Even with some compelling benefits many businesses still lack anything more than the basic tools.
“We see companies using some of the free tools out there that have been around for six or seven years that just give very basic information,” says Tom Petryshen CEO of web consultancy firm Amplify. “Often it is something that their web provider has given them [that] they really don’t do anything with. The percentage is very small that are actively using analytics to measure success online,” he says.
Other analysts agree. Australian businesses do not seem to be really leaning on the technology as much as they could.

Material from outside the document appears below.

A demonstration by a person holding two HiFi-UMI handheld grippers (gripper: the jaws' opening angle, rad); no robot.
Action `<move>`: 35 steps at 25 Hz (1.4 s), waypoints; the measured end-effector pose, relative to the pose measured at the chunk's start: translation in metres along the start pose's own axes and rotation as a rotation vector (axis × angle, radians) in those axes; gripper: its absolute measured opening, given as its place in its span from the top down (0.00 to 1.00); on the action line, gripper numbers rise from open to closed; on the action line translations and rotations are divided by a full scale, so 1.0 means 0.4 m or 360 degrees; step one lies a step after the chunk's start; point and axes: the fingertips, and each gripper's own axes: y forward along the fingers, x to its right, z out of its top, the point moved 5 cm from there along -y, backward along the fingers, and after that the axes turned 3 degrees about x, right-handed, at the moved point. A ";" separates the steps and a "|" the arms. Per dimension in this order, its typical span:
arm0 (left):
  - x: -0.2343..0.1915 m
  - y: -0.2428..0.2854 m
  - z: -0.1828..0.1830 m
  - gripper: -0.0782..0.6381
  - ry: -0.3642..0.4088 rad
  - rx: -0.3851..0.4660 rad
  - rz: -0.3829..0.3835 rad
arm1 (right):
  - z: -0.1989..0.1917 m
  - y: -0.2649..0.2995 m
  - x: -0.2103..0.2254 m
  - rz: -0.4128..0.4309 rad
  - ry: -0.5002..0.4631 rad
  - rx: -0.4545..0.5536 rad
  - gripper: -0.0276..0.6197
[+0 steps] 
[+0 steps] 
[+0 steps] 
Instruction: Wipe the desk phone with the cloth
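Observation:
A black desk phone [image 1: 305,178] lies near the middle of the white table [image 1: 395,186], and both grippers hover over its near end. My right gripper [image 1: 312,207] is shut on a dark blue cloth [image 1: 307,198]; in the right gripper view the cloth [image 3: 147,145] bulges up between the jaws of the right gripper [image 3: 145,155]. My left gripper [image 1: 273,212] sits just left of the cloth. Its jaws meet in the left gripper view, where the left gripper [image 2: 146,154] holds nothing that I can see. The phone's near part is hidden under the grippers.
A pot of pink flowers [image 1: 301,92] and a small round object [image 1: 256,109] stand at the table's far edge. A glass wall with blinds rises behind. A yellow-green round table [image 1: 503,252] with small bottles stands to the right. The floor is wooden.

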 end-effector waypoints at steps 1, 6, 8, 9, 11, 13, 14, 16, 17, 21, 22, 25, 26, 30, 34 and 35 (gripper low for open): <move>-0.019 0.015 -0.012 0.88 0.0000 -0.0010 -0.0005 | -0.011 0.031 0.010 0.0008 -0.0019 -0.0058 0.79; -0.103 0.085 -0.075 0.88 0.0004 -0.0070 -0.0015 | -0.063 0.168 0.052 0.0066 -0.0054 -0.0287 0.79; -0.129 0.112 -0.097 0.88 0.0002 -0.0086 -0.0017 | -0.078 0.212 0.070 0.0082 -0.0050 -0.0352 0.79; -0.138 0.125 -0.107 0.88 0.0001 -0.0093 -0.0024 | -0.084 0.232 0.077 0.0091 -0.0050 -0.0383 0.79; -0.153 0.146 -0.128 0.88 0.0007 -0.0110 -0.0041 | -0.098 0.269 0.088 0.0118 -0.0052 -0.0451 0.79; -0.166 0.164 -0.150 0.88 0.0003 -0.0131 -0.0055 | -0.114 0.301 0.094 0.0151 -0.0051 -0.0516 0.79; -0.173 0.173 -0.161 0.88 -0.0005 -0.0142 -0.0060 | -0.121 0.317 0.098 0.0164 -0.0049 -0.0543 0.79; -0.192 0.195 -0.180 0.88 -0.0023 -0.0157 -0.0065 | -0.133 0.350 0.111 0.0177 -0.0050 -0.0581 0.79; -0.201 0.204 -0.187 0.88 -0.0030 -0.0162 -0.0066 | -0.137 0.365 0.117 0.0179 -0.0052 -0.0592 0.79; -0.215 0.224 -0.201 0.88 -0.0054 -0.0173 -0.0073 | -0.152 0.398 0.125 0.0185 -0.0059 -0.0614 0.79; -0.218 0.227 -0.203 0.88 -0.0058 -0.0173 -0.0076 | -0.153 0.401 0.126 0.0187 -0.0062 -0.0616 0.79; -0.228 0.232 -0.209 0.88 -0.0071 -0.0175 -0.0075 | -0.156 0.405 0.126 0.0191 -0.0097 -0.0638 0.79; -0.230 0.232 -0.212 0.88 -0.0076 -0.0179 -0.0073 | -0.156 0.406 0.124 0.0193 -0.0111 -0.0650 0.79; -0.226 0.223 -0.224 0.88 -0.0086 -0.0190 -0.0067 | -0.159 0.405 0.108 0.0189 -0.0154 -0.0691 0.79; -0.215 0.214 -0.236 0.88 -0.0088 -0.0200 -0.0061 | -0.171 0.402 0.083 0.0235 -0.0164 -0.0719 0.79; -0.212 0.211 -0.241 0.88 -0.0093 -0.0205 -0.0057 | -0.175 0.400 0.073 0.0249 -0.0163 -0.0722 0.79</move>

“We’ve seen very little published information about how people are using analytics,” says Bruce Arnold, director of Internet research and analytics firm Caslon. He suggests that small- to medium-sized enterprises are probably not collecting
statistics themselves.
“They are relying on one of the commercial services or their ISP, and they’re certainly not making sense of the data. It’s almost a sort of an osmosis process. There is this sort of feeling out there that it’s enough to just collect this information. Most businesses are not going beyond that to what should be the real target; understanding our market and who is visiting our site”
he says.
This is the key to using analytics with real success. For many businesses, data is collected but not really understood or used. It becomes what Arnold likens to “ego-ware”, or what Bill Gassman, research director at Gartner, describes as “comfort food”. A pie chart that shows basic traffic data is a nice reminder to have but it doesn’t help you to drive effective campaigns, understand your market or show you how to improve
your site.
Information can keep you comfortable but it needs to be action oriented according to Gassman. “It’s the same with any business intelligence tool—info by itself is not really worthwhile, you really need to have a reason for it to be there,” he says.